Do we want to be making those kinds of statements a few decades on from an Assisted Dying Act? Difficult cases make bad law and it should be the first duty of the state to protect the lives of its citizens, not leave them vulnerable to the manipulation of legislation. The reality is that nobody has been imprisoned since the Suicide Act 1961 and in that sense, the current system can work provided we apply a common sense approach.

We must accept too that there can never be sufficient safeguards once the state legalises one type of death at the hands of another. There can never be a safeguard, for instance, which prevents a vulnerable and confused person from feeling they have a duty to ask a doctor or two in private to end their life prematurely. Nor can you prevent a selfless person from seeing a law permitting euthanasia as an opportunity to cease being a burden – even when they have no wish to die themselves. The current law gives vulnerable people the permission not even to consider whether they should seek a premature death – and in doing so relieves them of a significant burden when they may face enough struggles in dealing with the illness or disability itself.
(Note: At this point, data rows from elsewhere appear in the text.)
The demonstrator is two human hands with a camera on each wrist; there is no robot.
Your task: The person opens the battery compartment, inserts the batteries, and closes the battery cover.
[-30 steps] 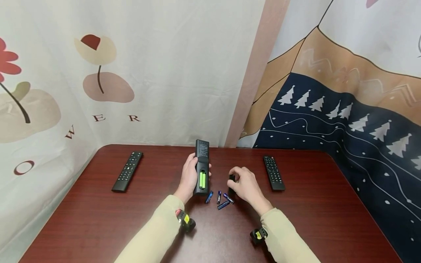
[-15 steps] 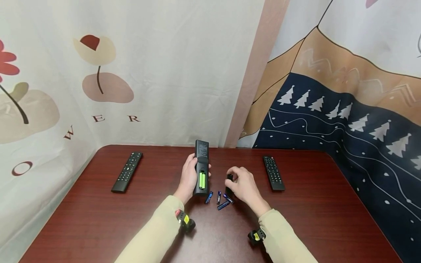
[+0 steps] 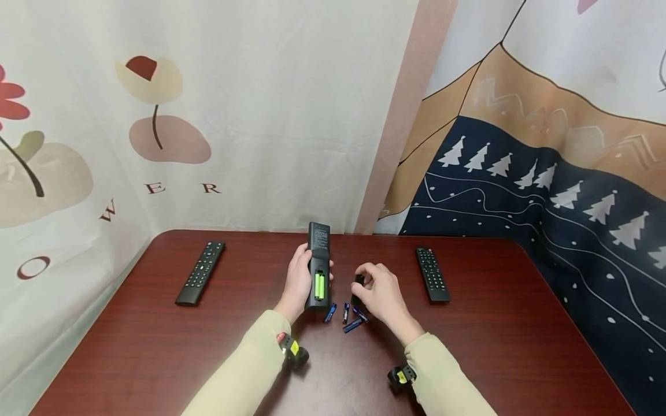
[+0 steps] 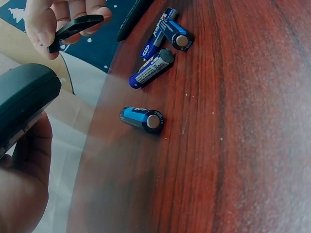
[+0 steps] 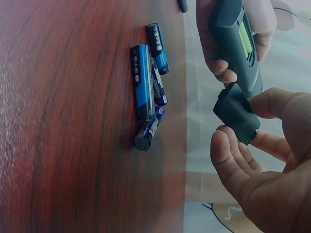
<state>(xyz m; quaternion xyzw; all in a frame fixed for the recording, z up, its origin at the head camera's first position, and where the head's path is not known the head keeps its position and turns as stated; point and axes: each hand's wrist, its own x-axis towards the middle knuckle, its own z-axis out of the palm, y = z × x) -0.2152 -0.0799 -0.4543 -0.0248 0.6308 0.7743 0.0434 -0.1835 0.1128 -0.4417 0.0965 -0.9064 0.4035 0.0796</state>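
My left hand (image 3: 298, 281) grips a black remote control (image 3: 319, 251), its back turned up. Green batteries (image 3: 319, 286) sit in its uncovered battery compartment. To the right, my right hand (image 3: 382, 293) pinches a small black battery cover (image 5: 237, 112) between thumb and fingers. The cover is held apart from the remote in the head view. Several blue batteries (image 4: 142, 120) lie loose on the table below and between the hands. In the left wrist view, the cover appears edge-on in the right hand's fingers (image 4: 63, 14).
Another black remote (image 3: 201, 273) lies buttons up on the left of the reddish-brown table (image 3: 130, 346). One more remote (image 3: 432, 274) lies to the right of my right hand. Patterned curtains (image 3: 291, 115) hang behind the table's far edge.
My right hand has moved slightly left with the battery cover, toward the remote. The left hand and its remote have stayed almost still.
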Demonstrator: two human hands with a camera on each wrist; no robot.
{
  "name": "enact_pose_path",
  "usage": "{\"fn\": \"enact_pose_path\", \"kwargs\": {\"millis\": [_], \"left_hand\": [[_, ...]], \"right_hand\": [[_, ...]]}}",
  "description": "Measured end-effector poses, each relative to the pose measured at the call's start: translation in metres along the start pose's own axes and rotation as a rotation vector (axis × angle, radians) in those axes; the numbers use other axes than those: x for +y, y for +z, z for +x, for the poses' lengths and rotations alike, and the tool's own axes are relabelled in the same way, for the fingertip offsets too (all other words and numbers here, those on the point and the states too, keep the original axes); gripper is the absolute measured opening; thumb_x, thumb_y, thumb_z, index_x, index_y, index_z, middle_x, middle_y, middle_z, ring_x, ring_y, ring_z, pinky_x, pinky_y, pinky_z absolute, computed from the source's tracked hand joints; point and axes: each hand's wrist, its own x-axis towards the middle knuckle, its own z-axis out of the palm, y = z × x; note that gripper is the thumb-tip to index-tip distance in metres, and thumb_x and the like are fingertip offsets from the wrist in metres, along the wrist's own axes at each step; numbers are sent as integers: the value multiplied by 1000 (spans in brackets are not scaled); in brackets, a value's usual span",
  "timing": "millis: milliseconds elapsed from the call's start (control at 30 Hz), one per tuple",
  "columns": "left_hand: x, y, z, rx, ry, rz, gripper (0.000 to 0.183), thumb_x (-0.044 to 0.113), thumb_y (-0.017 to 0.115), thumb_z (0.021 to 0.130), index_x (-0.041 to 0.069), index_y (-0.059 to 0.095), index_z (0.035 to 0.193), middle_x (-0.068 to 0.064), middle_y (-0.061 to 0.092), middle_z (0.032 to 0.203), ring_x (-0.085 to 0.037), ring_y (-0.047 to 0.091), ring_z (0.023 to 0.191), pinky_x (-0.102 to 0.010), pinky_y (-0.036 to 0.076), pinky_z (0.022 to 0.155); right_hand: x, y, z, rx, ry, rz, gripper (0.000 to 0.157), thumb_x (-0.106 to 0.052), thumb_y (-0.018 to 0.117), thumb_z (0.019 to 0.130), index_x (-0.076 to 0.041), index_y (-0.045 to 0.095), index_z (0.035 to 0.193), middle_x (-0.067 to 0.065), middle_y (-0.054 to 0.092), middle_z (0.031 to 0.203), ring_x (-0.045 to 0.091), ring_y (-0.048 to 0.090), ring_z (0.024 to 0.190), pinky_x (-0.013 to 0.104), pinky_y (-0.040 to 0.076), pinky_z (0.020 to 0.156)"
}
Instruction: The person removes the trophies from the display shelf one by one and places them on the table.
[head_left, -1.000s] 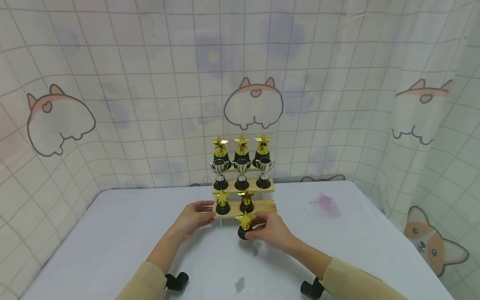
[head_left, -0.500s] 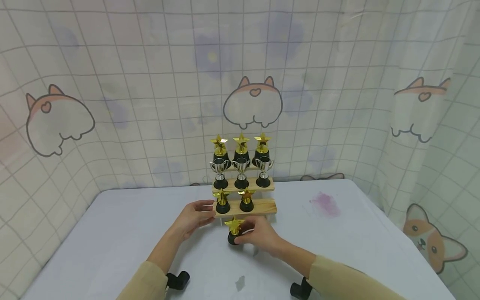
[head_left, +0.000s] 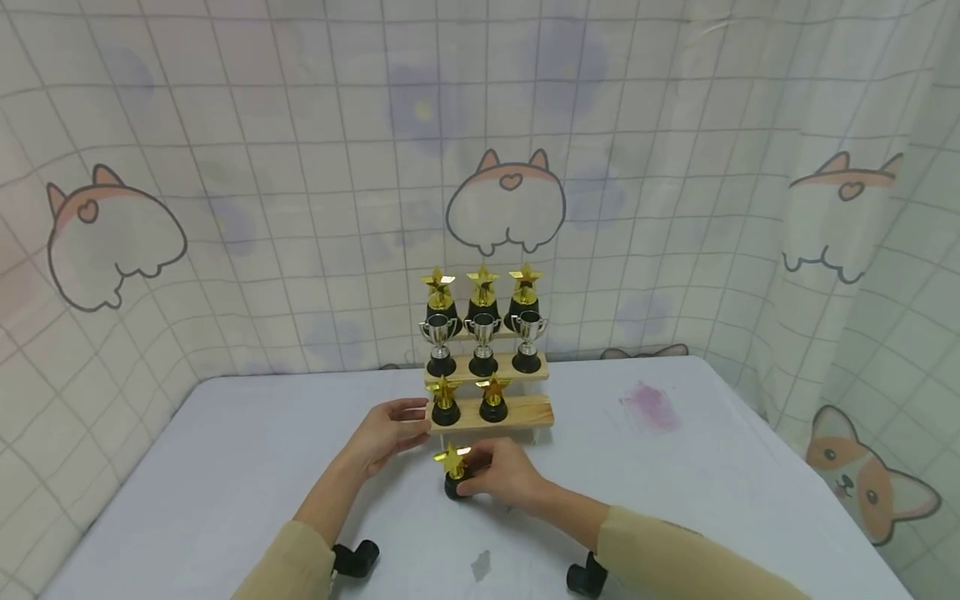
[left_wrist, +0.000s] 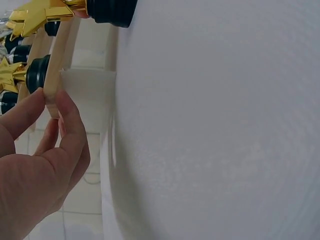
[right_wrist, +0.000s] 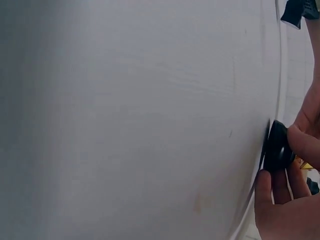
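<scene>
My right hand [head_left: 504,473] grips a small gold star trophy [head_left: 452,461] by its black round base, in front of the wooden tiered stand [head_left: 531,411]. In the right wrist view, thumb and fingers surround the black base [right_wrist: 278,150], its underside right at the white cloth. My left hand [head_left: 384,435] pinches the left end of the stand's lowest board; the left wrist view shows the thumb on top of the board [left_wrist: 61,50] and fingers beneath. Two star trophies, a left one [head_left: 445,403] and a middle one [head_left: 493,402], stand on that board, its right part bare.
Three silver cup trophies [head_left: 483,342] fill the middle tier, and three larger star trophies [head_left: 483,298] the top one. A white cloth covers the table [head_left: 247,467]. Behind hangs a grid-patterned curtain [head_left: 300,167]. Black wrist devices [head_left: 356,559] sit by both sleeves.
My right hand has carried the star trophy left and toward me, away from the lowest board's front. My left hand stays at the board's end.
</scene>
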Motion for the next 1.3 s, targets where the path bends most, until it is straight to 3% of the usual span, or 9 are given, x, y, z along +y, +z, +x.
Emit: {"fn": "enact_pose_path", "kwargs": {"millis": [500, 1000, 1300], "left_hand": [[0, 0, 0, -6, -6, 3, 47, -4, 69, 95, -4, 55, 140, -24, 56, 131, -28, 67, 106, -41, 59, 94], [0, 0, 0, -3, -14, 10, 49, -3, 70, 95, -3, 55, 141, -24, 57, 133, -30, 66, 110, -41, 59, 94], [-1, 1, 0, -1, -4, 11, 48, -2, 70, 95, -3, 55, 141, -25, 56, 133, -31, 66, 111, -41, 59, 94]], "right_hand": [[3, 11, 11, 48, -30, -109, 34, -3, 91, 75, -2, 72, 103, -1, 69, 89, 13, 63, 81, 27, 58, 73], [-2, 17, 19, 79, -28, -139, 33, -5, 91, 75, -3, 72, 102, -2, 67, 86, 14, 60, 80, 27, 56, 71], [-2, 14, 21, 71, -52, -149, 35, -4, 92, 75, -3, 72, 104, -2, 68, 89, 12, 63, 83, 27, 58, 76]]}}
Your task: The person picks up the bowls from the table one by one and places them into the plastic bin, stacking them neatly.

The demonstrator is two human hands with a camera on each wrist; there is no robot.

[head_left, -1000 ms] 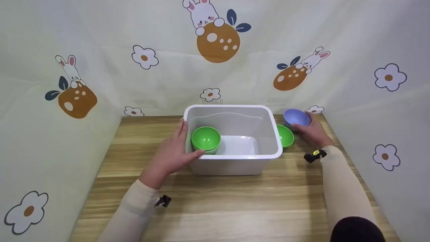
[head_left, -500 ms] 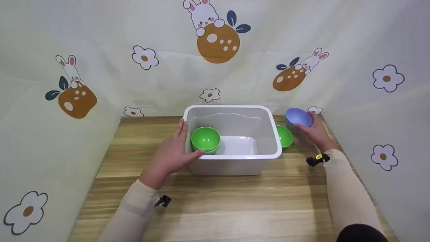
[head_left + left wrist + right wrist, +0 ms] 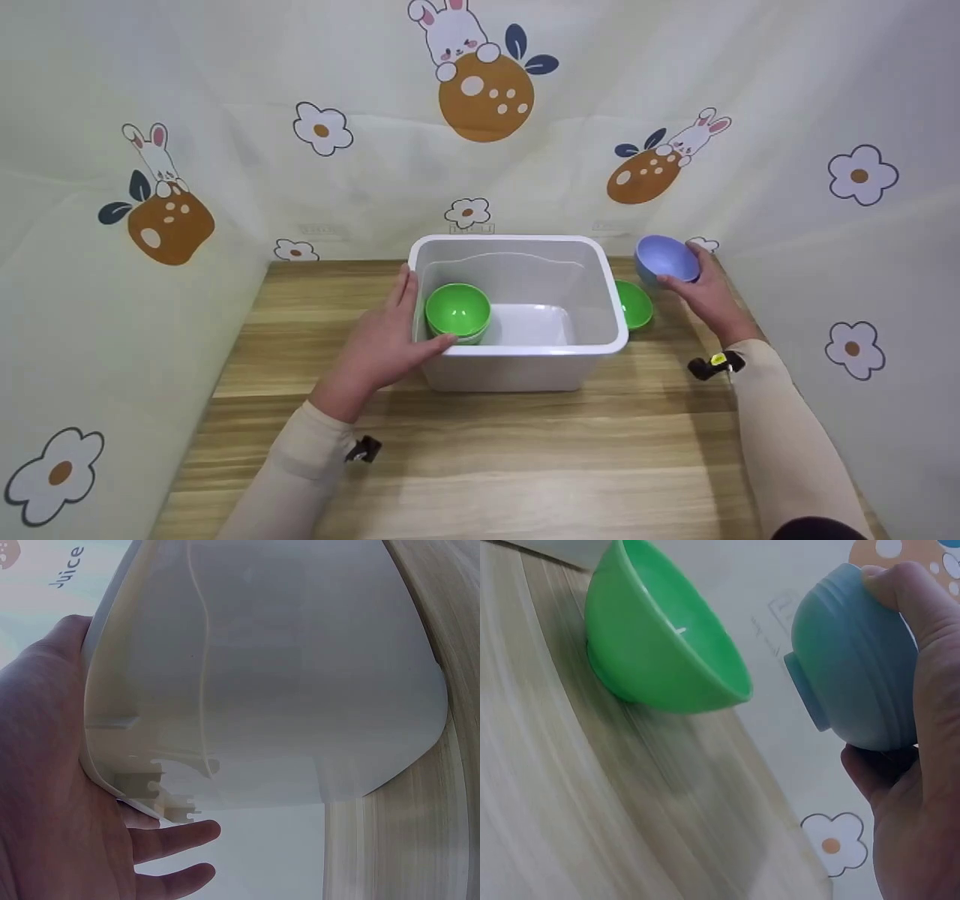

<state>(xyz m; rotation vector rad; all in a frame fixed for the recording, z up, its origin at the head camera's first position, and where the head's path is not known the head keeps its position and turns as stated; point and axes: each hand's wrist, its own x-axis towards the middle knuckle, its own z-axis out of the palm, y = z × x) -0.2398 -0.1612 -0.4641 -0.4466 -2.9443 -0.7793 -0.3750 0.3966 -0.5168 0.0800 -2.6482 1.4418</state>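
Note:
My left hand (image 3: 379,341) rests on the near left corner of a white plastic bin (image 3: 517,350). Its thumb lies across the front rim; the fingers (image 3: 176,840) are fairly straight along the outside in the left wrist view. Inside the bin, at the left, sits a green bowl (image 3: 458,309) with another rim showing beneath it. My right hand (image 3: 709,296) grips a blue bowl (image 3: 666,259) by its side, thumb at the rim. In the right wrist view the blue bowl (image 3: 855,664) is tilted and off the table, with bands below its rim.
Another green bowl (image 3: 636,306) stands on the table just right of the bin, partly hidden by the bin's rim. The wooden table (image 3: 480,457) meets patterned cloth walls (image 3: 360,187) at the back and both sides.
The blue bowl has risen slightly in my right hand, which has shifted a little to the right. My left hand and the bin stay in place.

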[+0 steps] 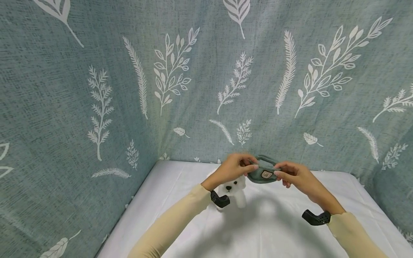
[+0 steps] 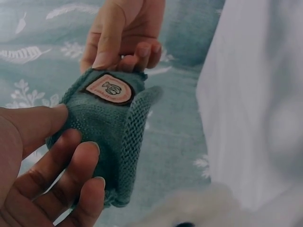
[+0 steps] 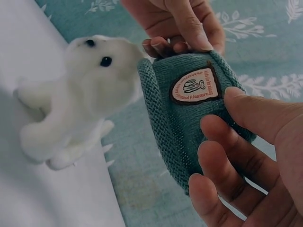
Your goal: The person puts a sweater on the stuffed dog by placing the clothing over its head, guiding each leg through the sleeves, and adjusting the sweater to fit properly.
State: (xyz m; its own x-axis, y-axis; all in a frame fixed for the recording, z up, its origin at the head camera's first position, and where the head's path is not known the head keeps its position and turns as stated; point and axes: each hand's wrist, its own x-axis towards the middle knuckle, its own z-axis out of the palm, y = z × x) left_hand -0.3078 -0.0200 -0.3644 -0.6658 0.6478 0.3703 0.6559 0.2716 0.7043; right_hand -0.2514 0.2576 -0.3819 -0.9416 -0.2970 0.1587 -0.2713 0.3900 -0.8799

A legal and societal acceptance of assisted dying not only carries the risk of the right to die developing into a duty to die. It makes way for the inadvertent sanitisation of death. The reality is that much of this debate is happening in the context of tremendous funding problems in not only the NHS, but care for the elderly. If we try to introduce legal suicide, we risk creating a charter for those who think there are elderly, disabled and other people whose lives have less value than those of the rest of us. That is a very dangerous way forward.

It may seem odd that as a former lawyer and now a legislator I profoundly believe that the law’s empire should not be extended into this highly contentious sphere. Instead we should let common sense prevail. Close friends and relatives know instinctively the wishes of their nearest and dearest. They should be protected by compassionate understanding rather than illusory legal safeguards.